Entries taken from a collection:

_ _ _ _ _

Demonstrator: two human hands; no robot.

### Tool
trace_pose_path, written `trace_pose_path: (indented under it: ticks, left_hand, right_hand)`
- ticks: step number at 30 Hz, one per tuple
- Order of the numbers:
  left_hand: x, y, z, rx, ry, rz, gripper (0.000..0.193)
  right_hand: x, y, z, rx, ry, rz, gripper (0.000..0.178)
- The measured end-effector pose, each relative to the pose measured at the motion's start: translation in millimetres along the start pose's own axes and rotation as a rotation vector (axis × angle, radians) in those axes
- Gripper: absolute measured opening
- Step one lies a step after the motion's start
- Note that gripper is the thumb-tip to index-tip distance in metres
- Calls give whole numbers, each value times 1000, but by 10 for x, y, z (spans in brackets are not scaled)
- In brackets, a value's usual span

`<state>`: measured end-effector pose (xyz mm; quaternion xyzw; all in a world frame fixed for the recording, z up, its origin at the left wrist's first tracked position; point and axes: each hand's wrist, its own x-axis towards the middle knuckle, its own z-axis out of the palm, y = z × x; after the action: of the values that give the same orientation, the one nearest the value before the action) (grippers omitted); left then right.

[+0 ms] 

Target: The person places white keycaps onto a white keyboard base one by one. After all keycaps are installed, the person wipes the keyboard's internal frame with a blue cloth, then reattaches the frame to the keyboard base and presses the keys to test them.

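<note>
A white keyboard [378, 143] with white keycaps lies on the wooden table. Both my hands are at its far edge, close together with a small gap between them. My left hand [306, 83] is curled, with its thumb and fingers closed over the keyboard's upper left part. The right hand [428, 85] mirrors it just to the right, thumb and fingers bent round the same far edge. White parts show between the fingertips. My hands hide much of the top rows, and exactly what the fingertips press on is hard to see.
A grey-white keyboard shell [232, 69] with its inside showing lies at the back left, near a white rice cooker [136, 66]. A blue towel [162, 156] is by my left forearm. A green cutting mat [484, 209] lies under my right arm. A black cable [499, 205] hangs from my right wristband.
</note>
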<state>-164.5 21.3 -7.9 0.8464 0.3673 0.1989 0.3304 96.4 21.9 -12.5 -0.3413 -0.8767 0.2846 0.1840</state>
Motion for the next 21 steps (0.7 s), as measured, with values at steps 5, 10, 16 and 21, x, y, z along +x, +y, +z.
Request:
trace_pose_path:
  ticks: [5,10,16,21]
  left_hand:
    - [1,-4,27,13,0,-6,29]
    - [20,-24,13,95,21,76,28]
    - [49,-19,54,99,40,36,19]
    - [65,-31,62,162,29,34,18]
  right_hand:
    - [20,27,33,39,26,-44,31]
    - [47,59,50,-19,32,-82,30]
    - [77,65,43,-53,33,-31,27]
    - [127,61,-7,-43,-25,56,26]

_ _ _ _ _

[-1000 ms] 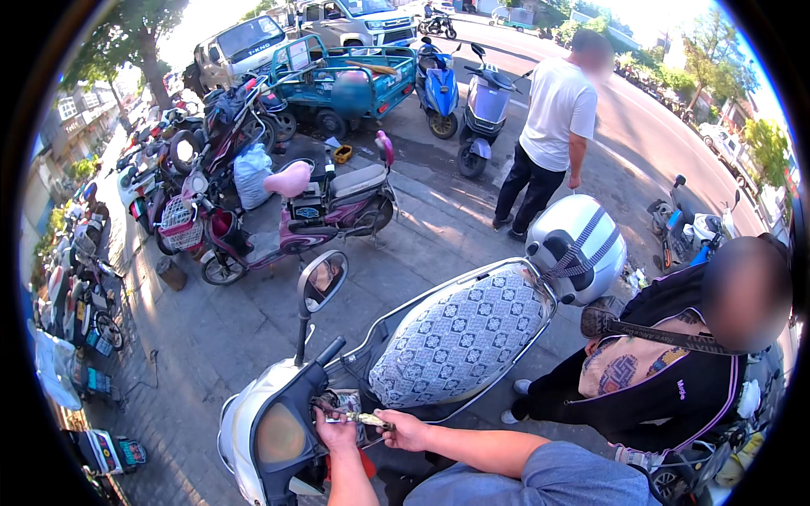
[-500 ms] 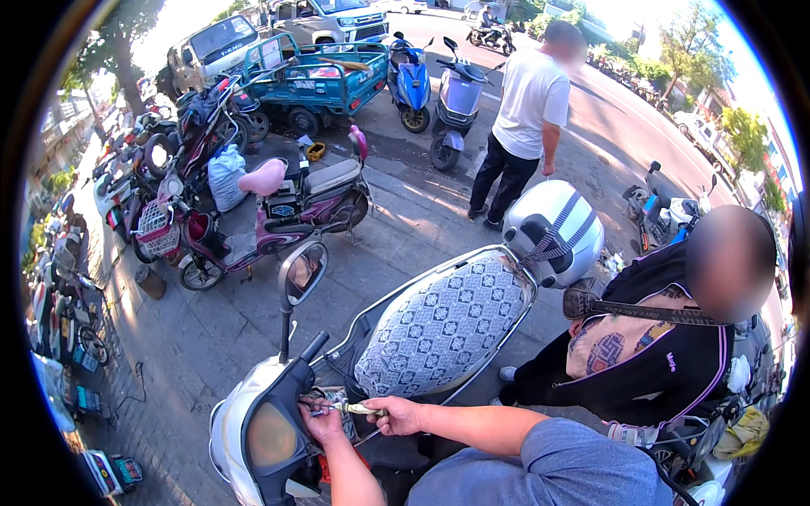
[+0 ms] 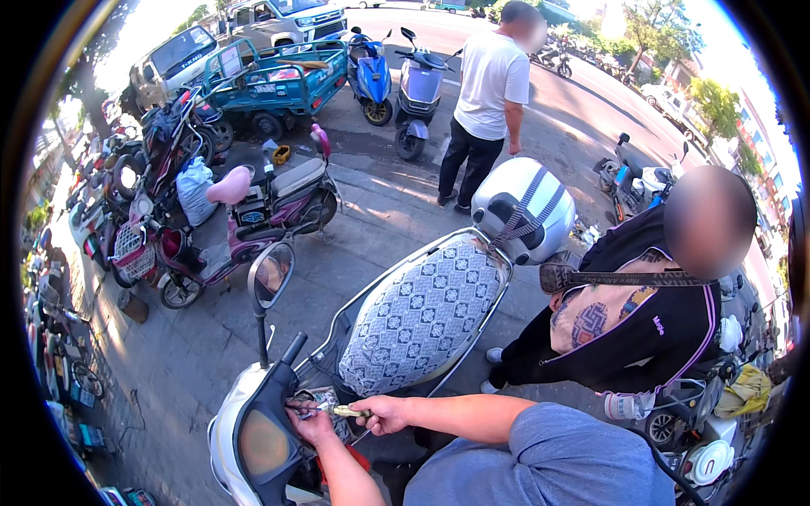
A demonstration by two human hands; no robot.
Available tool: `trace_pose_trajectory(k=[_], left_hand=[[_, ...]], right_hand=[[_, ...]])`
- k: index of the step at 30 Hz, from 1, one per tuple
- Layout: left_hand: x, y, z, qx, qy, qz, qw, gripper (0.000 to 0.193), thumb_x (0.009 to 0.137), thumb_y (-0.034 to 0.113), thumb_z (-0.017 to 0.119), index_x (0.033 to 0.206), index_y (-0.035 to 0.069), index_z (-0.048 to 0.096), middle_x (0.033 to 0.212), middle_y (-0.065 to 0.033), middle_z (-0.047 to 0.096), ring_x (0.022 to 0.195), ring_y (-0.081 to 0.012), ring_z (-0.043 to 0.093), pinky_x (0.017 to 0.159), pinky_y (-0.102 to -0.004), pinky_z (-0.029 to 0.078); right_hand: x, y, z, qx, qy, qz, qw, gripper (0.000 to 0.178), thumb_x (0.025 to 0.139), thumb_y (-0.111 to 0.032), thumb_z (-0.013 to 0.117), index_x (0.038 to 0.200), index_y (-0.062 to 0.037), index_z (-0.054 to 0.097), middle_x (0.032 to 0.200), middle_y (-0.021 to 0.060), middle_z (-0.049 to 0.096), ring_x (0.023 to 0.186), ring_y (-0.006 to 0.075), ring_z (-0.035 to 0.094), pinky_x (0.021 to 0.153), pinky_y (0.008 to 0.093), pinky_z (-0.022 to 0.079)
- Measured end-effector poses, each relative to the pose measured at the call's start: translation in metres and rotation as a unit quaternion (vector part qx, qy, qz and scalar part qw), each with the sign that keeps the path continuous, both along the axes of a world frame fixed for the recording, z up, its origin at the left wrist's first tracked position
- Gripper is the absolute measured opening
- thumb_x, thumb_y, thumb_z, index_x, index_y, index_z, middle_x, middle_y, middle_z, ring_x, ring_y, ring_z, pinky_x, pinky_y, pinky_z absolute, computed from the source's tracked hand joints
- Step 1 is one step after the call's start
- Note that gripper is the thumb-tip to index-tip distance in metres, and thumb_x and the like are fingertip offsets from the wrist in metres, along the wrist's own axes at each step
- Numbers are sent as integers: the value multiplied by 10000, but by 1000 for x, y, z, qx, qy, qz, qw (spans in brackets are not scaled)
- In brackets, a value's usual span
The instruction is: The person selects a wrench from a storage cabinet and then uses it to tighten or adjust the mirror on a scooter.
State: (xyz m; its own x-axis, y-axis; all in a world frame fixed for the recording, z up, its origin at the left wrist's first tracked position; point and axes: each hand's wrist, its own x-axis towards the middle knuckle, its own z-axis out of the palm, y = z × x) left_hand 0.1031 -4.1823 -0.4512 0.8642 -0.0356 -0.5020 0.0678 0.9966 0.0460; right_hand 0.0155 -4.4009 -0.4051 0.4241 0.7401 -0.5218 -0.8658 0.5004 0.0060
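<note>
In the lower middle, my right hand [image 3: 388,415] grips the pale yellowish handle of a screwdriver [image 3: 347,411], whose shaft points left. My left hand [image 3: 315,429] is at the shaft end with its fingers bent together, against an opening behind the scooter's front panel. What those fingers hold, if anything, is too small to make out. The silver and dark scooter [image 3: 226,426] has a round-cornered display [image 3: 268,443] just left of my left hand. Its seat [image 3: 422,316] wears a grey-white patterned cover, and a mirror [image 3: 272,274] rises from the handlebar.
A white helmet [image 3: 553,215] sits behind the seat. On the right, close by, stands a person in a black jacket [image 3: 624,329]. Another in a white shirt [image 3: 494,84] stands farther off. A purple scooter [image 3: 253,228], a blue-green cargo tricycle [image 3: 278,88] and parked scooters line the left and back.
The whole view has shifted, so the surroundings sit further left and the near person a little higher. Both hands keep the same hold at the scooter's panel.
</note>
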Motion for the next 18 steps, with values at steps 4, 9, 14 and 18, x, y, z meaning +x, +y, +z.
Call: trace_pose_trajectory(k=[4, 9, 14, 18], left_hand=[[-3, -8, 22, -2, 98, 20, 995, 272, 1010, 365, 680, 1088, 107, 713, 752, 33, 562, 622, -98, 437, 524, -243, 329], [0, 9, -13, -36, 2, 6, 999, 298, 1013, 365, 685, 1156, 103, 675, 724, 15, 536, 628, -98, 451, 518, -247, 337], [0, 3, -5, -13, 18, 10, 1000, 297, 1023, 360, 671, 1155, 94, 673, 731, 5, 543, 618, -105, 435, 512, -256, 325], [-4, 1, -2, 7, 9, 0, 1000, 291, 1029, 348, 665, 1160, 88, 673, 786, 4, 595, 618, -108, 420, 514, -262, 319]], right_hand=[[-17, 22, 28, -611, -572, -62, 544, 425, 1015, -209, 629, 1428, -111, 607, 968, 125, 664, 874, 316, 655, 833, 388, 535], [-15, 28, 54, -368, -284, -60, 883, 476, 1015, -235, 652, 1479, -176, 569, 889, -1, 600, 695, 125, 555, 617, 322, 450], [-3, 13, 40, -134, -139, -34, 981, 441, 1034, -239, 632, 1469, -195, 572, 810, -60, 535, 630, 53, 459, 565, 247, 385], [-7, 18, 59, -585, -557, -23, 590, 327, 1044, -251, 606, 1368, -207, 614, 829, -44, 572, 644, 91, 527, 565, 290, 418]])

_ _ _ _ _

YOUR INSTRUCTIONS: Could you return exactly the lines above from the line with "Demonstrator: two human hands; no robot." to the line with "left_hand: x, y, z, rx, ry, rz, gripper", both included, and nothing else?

EXERCISE RESPONSE:
Demonstrator: two human hands; no robot.

### Tool
trace_pose_path, written `trace_pose_path: (indented under it: ticks, left_hand, right_hand)`
- ticks: step number at 30 Hz, one per tuple
- Order of the numbers:
  left_hand: x, y, z, rx, ry, rz, gripper (0.000..0.193)

No further answer is needed.